Opening up MOOCs for OER management on the Web of linked data

Dr Gilbert Paquette

Research Chair for Instructional and Cognitive Engineering (CICE)

  1. OER repositories first generation

The idea that educational contents could be seen as “objects” to be reused in multiple contexts dates back to the late 60’s but it started to become a reality only by the middle of the 90s with the generalization of the Internet [1]. In 1995, an international consensus arose around the necessity of e-learning standards to promote tools’ interoperability and learning objects reusability. The aim was to insure the reuse of educational objects jeopardized by the diversity of referencing metadata schema around the world. This goal was shortly concretized by the Dublin Core (DC) metadata initiative [2] proposing a first set of standardized metadata, expressed in XML. In June 2002, on the basis of a joint IMS Global and ARIADNE proposal, IEEE approved a LOM standard [3] that was largely accepted internationally. From then on, major resource repository initiatives bloomed rapidly: ARIADNE in Europe, MERLOT in the USA, EdNA in Australia. In Canada, the eduSource initiative networked the first LOM repositories from coast to coast. It was followed by our own LORNET research network, which joined the GLOBE [4] international consortium. GLOBE operates actually a large repository of nearly one million resources, mostly OERs.

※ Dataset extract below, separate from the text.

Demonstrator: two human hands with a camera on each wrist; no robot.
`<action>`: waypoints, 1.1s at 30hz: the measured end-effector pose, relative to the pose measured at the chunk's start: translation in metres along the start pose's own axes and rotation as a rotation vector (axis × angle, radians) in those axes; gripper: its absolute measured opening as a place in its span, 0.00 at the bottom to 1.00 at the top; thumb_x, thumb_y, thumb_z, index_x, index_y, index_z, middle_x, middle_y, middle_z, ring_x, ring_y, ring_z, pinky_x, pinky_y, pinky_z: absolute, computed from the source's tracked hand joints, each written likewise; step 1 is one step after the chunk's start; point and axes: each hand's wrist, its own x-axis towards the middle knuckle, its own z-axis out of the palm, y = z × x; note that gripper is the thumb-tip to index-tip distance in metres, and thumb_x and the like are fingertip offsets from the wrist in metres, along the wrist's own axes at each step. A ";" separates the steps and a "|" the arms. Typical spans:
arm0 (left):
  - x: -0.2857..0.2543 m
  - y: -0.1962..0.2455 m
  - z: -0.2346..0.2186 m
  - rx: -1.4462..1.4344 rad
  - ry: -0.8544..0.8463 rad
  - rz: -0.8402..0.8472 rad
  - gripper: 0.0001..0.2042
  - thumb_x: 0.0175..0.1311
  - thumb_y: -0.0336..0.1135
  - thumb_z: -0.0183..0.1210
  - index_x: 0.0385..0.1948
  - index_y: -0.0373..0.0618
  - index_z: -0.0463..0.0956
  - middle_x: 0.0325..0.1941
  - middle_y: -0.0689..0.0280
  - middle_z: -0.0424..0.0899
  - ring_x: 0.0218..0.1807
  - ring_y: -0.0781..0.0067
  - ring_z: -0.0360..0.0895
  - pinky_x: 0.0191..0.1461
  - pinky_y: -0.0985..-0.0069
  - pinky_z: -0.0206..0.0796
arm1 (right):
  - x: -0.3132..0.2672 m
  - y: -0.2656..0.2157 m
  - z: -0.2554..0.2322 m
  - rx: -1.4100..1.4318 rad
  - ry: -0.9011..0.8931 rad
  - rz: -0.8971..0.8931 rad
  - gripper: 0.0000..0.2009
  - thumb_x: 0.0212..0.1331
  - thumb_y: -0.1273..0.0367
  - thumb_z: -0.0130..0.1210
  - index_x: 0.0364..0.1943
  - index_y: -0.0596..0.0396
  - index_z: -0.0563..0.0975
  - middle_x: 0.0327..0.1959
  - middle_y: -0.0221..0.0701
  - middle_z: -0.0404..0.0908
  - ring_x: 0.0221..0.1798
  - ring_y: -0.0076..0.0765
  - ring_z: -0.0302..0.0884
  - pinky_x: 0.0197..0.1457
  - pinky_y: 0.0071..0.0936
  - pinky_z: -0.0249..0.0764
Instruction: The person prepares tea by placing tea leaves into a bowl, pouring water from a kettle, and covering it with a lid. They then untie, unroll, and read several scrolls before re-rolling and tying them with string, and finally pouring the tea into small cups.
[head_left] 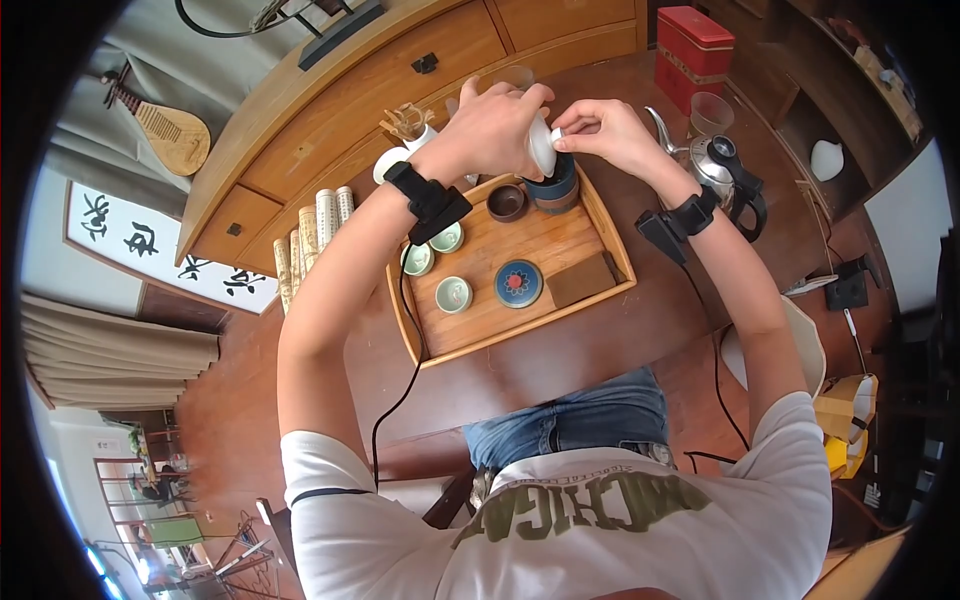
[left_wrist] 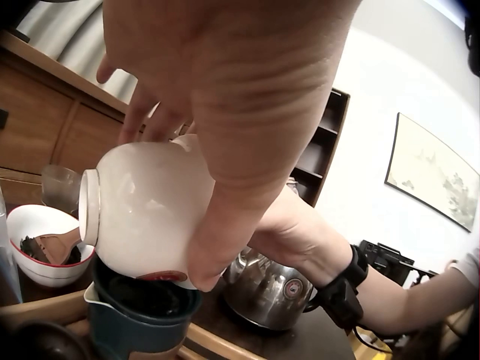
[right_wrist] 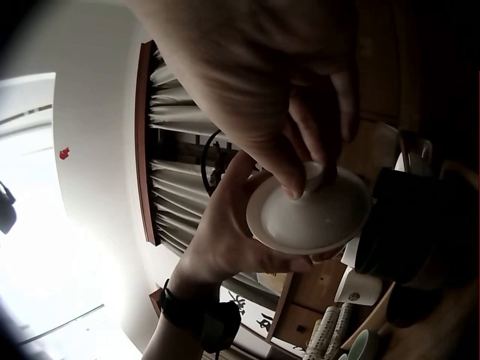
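My left hand [head_left: 490, 125] grips a white gaiwan bowl [left_wrist: 154, 206], thumb on one side and fingers on the other. The bowl lies tipped on its side, its foot facing left in the left wrist view. Between thumb and fingertips, my right hand [head_left: 615, 135] pinches the knob of the white gaiwan lid [right_wrist: 315, 217], which covers the bowl's mouth. Close below is a dark blue pitcher [left_wrist: 142, 322] with a small spout and dark inside, at the tray's back right corner. A small brown cup [head_left: 507, 202] stands beside it.
The wooden tray [head_left: 470, 338] carries green cups [head_left: 453, 295], a blue lid [head_left: 518, 284] and a folded brown cloth [head_left: 582, 281]. To the right stand a steel kettle [head_left: 715, 165], a glass [head_left: 710, 113] and a red tin [head_left: 692, 60]. A red-rimmed bowl [left_wrist: 49, 274] holds dark leaves and a scoop.
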 end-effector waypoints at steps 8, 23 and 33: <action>-0.003 -0.001 0.002 0.038 0.032 0.006 0.46 0.37 0.44 0.80 0.66 0.48 0.68 0.55 0.57 0.86 0.67 0.50 0.74 0.74 0.39 0.49 | 0.001 0.000 0.002 -0.017 0.007 -0.017 0.14 0.56 0.71 0.72 0.46 0.59 0.86 0.41 0.36 0.91 0.46 0.30 0.89 0.55 0.28 0.82; -0.018 -0.014 0.017 -0.173 0.199 -0.031 0.47 0.41 0.44 0.79 0.67 0.51 0.64 0.55 0.56 0.84 0.64 0.49 0.78 0.65 0.47 0.62 | -0.002 -0.028 0.010 -0.168 0.086 -0.092 0.13 0.59 0.68 0.71 0.46 0.58 0.86 0.37 0.30 0.88 0.41 0.23 0.85 0.48 0.24 0.81; -0.018 -0.017 0.011 -0.092 0.209 0.010 0.45 0.42 0.45 0.79 0.66 0.50 0.64 0.53 0.57 0.85 0.63 0.50 0.78 0.68 0.45 0.59 | -0.002 -0.024 0.012 -0.086 0.112 -0.099 0.16 0.57 0.63 0.71 0.46 0.56 0.86 0.38 0.35 0.90 0.43 0.31 0.87 0.52 0.30 0.81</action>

  1. Second generation repositories

After a decade of research and practice in this field, there are still a number of limitations to a larger use of OER repositories part of which is the heavy resource indexing load required by LOM application profiles. These profiles try to reduce the load to a limited set of metadata useful locally, at the expense of resource reusability from various repositories.

The ISO/IEC 19788 standard [5], in short ISO-MLR, is intended to provide optimal compatibility with both DC and the LOM. It presents the following advantages.

  • Insuring the coherence of metadata concepts by proposing an RDF-based data model.
  • Preventing the proliferation of non interoperable application profiles.
  • Supporting the extension of description vocabulairies while preserving interoperability.
  • Supporting multilingual and cultural adaptability requirements from a global perspective.
  • Integrating referencing and search with other data sets wihin the Web of linked data.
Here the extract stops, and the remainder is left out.